What needs to be done:
Your job with the data below is to output exactly the lines from the one holding "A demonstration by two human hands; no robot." down to the one holding "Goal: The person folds", both included, and no others.

Supplied material:
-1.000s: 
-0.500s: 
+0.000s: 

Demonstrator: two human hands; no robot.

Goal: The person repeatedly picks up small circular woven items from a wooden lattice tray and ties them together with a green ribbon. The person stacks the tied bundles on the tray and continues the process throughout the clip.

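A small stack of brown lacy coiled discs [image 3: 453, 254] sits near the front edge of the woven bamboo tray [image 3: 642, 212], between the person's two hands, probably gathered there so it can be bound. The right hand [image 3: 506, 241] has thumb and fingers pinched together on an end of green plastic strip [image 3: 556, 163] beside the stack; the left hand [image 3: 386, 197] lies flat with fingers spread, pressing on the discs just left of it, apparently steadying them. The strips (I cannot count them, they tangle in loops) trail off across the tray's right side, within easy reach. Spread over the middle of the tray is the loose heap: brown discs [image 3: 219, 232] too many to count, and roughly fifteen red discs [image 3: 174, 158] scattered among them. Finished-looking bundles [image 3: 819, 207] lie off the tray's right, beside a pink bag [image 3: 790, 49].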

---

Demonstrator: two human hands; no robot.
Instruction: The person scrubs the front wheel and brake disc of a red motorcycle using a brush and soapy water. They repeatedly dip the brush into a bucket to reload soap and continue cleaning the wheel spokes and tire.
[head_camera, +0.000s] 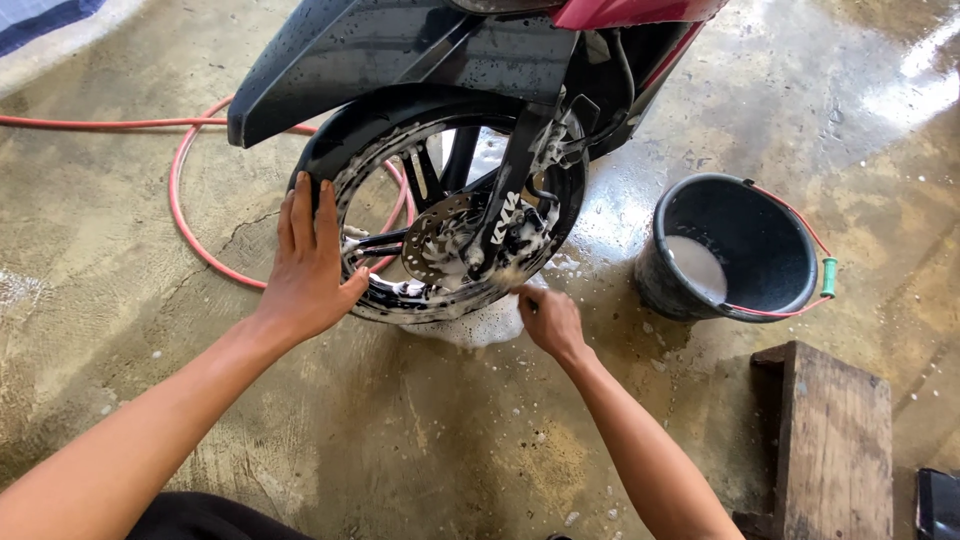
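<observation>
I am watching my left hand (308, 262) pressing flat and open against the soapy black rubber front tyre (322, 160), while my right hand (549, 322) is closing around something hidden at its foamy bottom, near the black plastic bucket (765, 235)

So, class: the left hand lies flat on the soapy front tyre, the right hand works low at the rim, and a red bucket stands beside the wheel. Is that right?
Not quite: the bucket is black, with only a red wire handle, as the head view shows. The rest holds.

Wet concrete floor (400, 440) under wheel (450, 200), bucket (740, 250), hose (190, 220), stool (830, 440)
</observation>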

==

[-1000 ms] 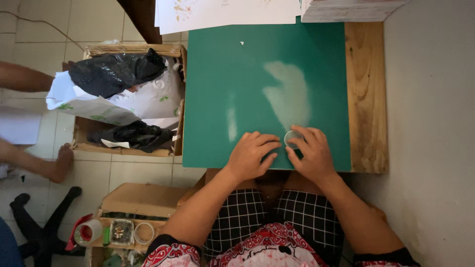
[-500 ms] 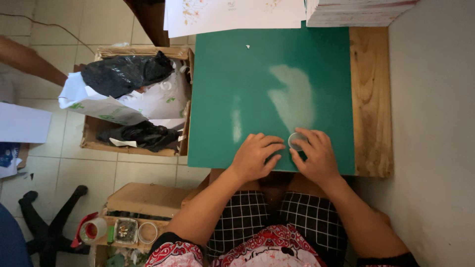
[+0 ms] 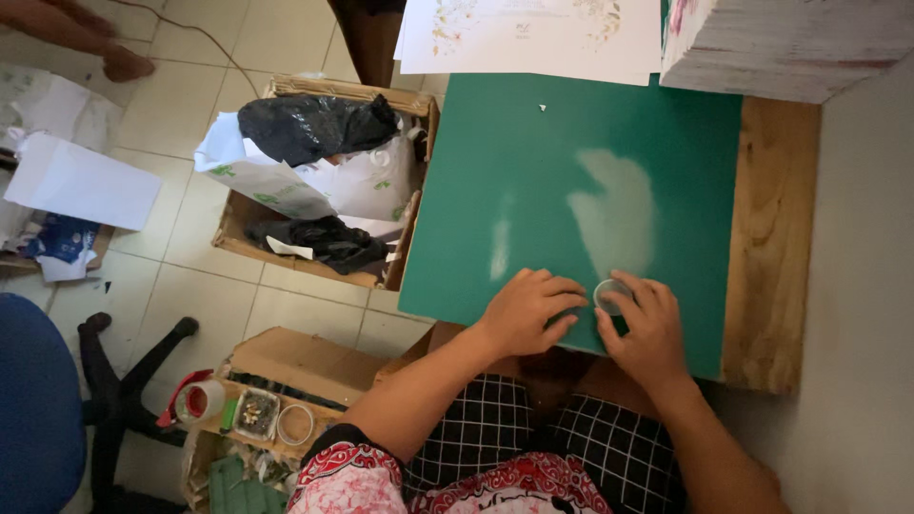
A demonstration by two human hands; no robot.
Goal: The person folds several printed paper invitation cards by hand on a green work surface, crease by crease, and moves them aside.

Exercise solution:
A demonstration by two human hands; no robot.
Goal: The person folds several printed paper invitation cards by hand on a green work surface, crease by crease, and moves them aside.

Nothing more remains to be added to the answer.